Cattaneo was a moderate Italian patriot. He supported the revolutions of 1848 and moved to Lombardy where a revolutionary council took control of the city administration. Cattaneo became one of the leaders of the insurrection against the Austrian Empire, known as the Five Days of Milan (18-22 March 1848). Together with the young democrats Enrico Cernuschi, Giulio Terzaghi, and Giorgio Clerici he formed a council of war which, having its headquarters at Palazzo Taverna in via Bigli, directed the operations of the insurgents.

When on March 18 Field Marshal Radetzky, feeling that the position of the Austrian garrison was untenable, sounded the rebels as to their terms, some of the leaders were inclined to agree to an armistice which would give time for the Piedmontese troops to arrive (Piedmont had just declared war), but Cattaneo insisted on the complete evacuation of Lombardy. Again, on 21 March, Radetzky tried to obtain an armistice, and Durini and Borromeo were ready to grant it, for it would have enabled them to reorganize the defences and replenish the supplies of food and ammunition, which could only last another day. However, Cattaneo replied:

The enemy having furnished us with munitions thus far, will continue to do so. Twenty-four hours of victuals and twenty-four hours of hunger will be many more hours than we shall need. This evening, if the plans we have just arranged should succeed, the line of the bastions will be broken. At any rate, even though we should lack bread, it is better to die of hunger than on the gallows.

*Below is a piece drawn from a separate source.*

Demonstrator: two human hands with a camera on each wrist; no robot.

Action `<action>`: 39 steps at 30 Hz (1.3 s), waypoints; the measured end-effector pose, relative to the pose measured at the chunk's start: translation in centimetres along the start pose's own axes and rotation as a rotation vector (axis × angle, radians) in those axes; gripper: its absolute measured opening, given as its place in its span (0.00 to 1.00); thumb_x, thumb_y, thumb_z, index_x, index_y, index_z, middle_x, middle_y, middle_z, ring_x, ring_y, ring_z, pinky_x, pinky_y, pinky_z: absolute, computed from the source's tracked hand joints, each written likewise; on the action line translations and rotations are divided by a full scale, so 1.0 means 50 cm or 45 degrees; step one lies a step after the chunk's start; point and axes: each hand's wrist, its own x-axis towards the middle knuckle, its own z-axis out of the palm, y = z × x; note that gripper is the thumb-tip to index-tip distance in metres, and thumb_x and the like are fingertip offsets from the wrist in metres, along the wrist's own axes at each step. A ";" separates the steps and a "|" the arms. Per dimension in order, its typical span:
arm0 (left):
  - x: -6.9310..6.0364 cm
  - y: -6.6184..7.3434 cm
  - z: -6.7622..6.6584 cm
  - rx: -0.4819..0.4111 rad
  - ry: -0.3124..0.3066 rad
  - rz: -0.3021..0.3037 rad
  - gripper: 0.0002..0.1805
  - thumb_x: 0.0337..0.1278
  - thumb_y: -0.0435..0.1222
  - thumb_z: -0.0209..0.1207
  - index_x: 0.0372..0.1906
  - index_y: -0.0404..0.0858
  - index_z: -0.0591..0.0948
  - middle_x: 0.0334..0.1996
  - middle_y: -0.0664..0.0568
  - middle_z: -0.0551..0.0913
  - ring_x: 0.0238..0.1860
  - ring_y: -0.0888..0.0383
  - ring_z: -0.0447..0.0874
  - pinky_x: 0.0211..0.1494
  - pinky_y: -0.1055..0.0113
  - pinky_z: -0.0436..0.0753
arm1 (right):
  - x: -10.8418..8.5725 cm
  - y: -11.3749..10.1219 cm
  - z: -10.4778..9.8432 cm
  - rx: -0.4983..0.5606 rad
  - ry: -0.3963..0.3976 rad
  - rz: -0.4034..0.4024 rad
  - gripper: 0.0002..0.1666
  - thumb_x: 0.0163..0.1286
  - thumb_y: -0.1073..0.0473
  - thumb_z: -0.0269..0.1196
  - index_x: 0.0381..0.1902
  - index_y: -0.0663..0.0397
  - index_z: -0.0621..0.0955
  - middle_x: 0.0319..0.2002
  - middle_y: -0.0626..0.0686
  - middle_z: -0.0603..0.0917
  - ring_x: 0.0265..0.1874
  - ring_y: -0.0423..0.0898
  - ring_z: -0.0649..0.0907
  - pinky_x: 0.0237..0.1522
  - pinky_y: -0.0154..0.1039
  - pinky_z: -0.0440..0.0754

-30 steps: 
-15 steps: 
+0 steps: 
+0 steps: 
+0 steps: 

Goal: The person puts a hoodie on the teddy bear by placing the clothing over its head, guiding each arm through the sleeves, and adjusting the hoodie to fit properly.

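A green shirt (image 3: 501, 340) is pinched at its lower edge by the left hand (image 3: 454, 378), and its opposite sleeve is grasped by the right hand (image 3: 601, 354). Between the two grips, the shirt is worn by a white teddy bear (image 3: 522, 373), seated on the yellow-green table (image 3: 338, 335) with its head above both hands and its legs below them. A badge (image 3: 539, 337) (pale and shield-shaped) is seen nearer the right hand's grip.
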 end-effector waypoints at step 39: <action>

On the expulsion of the Austrians the question arose as to the future government of Milan and Italy. Cattaneo was an uncompromising republican and a federalist; so violent was his dislike of the Piedmontese monarchy that when he heard that King Charles Albert had been defeated by the Austrians, and that Radetzky was marching back to reoccupy Milan, he exclaimed:

Good news, the Piedmontese have been beaten. Now we shall be our own masters; we shall fight a people's war, we shall chase the Austrians out of Italy, and set up a Federal Republic.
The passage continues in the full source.